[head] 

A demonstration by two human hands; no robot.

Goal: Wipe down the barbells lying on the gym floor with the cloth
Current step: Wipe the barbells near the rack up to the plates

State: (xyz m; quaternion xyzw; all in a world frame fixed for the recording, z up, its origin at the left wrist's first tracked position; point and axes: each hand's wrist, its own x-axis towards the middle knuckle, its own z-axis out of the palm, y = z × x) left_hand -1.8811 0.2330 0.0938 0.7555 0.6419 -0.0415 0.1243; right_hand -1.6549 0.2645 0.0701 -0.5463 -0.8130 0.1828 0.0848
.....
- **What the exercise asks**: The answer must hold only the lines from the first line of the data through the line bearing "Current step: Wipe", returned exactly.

- **Task output**:
[head] 

A demonstration by two human hands; no robot.

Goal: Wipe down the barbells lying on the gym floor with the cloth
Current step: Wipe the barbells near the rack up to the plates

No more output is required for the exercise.